The bad news: We, the taxpayers, are on the hook for about $20 billion dollars. More will follow, as surely as day follows night, especially since Uncle Sam will own a maker of autos people won’t buy. If you think GM’s market share is bad now — down from over 50% in the ’60s to maybe 20% today — wait until they’ve chopped off four of their eight brands, axed another thousand dealers, consumers get pissed off about the endless bailouts, and their cars are designed by Washington and bolted together by a Federally-enhanced UAW.
The question nobody is asking: When it comes time for Obama to wave bye-bye to that car company he really, truly, 100% never wanted to run — what if there’s no one willing to buy?






Subsidized manufacturing always leads to mandates to limit consumer choice. It will start with incentives to get you to buy the new 2010 suckmobile, and then it will go to fees and taxes to get you to get rid of your current car in favor of the 2010 suckmobile. Doesnt that sound lovely?
Change. I got yer change right here pal…
What’s going to come first; Obama waving bye-bye to Government Motors or the literal end of the world?
I’ve got my money on the Apocalypse.
their, not there.
Frank Martin writes:
Subsidized manufacturing always leads to mandates to limit consumer choice. It will start with incentives to get you to buy the new 2010 suckmobile, and then it will go to fees and taxes to get you to get rid of your current car in favor of the 2010 suckmobile. Doesnt that sound lovely?
How right you are. A first step here might be in the new “mandate” that all new cars must conform to the California standards. The second step will probably be to make it illegal after a couple of years to operate any car that doesn’t conform to those standards. By that time the dollar will probably be almost worthless, so buying an import will be out of the question.
Call me paranoid if you will, but I having a sneaking suspicion that a lot of the crap that is going down now was planned some time back. All they needed to get the ball rolling was the election of the big Zero.
Once upon a time we made cars because manufacturing cars made good money for the investors, now we make cars because it makes good politics. What was once the output of a car company, the cars themselves, has almost become irrelevant in the process. GM will lose only slightly less money every year by making new cars than it will if they just had everyone sit in the factories and read the paper all day. What cars are made by GM, how they are made and how much money they make is now completely off the table in terms of measurement of success of “The New GM”.
Once the government decided to become a player in the market, the free market ceased to be, that is to say that once the government took it upon itself to own the market, it ceased to be a market. As a result of this deal there is no competition in the manufacturing of domestic cars and worse, if there is any competition that arises from another domestic manufacturer(Ford), it will be legislated out of existence.
Government hates competition, while the free market thrives and depends on it.
There was an alternative move, I suppose, that GM management could have taken, and that would have been to shut down the US component of the company, and move headquarters to Turks and Caicos, or somewhere with nice beaches and only marginal extradition agreements.
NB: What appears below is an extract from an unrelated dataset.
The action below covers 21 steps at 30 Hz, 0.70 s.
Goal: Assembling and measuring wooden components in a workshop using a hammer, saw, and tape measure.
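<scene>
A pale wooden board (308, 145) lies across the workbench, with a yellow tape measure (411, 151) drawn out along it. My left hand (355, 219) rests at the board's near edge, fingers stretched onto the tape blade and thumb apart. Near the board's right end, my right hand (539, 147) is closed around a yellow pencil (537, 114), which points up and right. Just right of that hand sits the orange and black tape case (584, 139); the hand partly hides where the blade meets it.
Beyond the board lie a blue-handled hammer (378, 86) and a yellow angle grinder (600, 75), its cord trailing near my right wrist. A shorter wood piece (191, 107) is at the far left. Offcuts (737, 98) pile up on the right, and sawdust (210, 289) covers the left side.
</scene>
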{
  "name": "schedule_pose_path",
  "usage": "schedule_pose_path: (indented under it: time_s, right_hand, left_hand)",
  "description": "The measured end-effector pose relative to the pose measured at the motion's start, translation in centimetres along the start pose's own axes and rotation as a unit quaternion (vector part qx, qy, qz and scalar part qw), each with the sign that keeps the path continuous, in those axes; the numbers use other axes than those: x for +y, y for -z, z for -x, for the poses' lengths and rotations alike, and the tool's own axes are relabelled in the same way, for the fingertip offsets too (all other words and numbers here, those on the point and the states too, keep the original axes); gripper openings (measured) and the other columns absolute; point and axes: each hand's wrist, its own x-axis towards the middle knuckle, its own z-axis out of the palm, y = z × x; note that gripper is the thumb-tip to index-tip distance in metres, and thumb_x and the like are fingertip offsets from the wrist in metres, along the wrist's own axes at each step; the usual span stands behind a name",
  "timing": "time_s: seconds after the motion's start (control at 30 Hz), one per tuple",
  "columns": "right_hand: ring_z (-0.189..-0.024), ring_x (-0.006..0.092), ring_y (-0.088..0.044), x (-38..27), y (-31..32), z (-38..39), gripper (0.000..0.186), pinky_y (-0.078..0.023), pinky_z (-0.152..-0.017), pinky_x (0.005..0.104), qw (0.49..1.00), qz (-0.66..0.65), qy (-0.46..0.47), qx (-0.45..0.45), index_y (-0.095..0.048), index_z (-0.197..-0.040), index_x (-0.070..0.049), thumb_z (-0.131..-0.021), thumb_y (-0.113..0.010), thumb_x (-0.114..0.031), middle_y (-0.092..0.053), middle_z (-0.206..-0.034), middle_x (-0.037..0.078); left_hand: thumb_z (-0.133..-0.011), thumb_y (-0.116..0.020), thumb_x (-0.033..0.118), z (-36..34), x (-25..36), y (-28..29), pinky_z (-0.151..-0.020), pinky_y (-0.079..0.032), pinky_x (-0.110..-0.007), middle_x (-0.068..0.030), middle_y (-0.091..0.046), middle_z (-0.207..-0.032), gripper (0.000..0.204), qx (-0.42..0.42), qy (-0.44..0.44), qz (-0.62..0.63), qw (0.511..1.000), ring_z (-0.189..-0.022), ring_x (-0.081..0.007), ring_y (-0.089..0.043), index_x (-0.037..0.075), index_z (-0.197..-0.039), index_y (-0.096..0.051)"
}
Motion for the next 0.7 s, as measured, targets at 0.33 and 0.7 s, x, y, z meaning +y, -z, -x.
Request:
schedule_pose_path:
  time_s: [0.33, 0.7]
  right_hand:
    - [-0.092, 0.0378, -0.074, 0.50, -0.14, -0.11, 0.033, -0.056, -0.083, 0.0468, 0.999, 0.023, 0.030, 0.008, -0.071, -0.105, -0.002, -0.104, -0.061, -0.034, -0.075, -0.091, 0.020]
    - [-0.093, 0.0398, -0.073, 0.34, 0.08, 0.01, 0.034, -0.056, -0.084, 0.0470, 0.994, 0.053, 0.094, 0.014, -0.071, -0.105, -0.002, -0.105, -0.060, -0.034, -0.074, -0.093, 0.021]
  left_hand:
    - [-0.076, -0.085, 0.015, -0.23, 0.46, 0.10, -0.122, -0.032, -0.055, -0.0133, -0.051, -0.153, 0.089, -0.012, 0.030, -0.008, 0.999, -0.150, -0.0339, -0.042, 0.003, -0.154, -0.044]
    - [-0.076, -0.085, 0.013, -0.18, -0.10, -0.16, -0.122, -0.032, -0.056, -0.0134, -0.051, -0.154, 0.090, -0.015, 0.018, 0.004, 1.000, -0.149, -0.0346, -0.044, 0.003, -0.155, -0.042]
GM could then import cars to the US, and keep somewhat more of the money. Or possibly even begin manufacturing cars in Ohio or Mississippi, with non-union labor like everybody else.
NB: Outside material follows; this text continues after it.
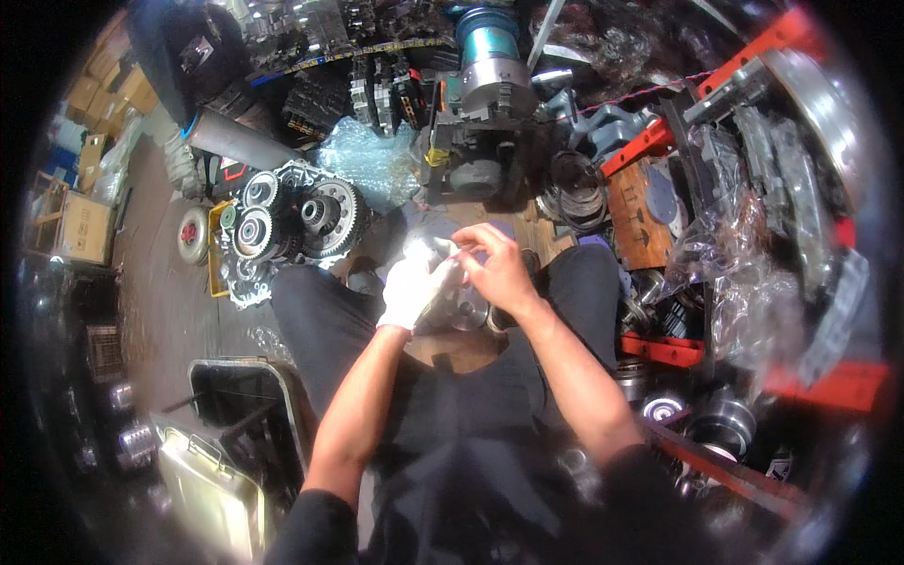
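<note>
My left hand (414,282), in a white glove, is raised between my knees, its fingers bent and washed out by glare. My bare right hand (485,264) meets it, thumb and forefinger closed at the gloved fingertips around something small, too hard to make out. Below and behind my hands lie round metal parts (471,306) on the floor between my legs. A metal gear housing (282,226) with several toothed gears sits beside my left knee.
A machine with a teal cylinder (485,42) stands ahead. Bubble wrap (363,160) lies left of it. Red rails (659,350), wrapped parts (753,311) and coiled rings (570,198) crowd the right. Metal trays (212,490) lean at lower left; cardboard boxes (89,235) line the far left.
</note>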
When I hear the words “President Obama” or see him behind the presidential seal, I get the shaky sensation of riding in the backseat of my own car rolling down the road with no one in the driver’s seat.
Stephen, it’s the government. Willingness has got nothing to do with it.
So basically, Dear Leader’s lips are saying “no” but every other square inch of His body is saying “yes.”
Ain’t Mussolini-lite fascism grand?
If there breathes anyone so gullible as to believe GM was ever going to repay those “loans”, I’d like to discuss some investment opportunities with them.
Why won’t I buy a car from GM? Because their cars contain tracking devices and remote shutoff controls. Can you imagine anything more antithetical to individual freedom?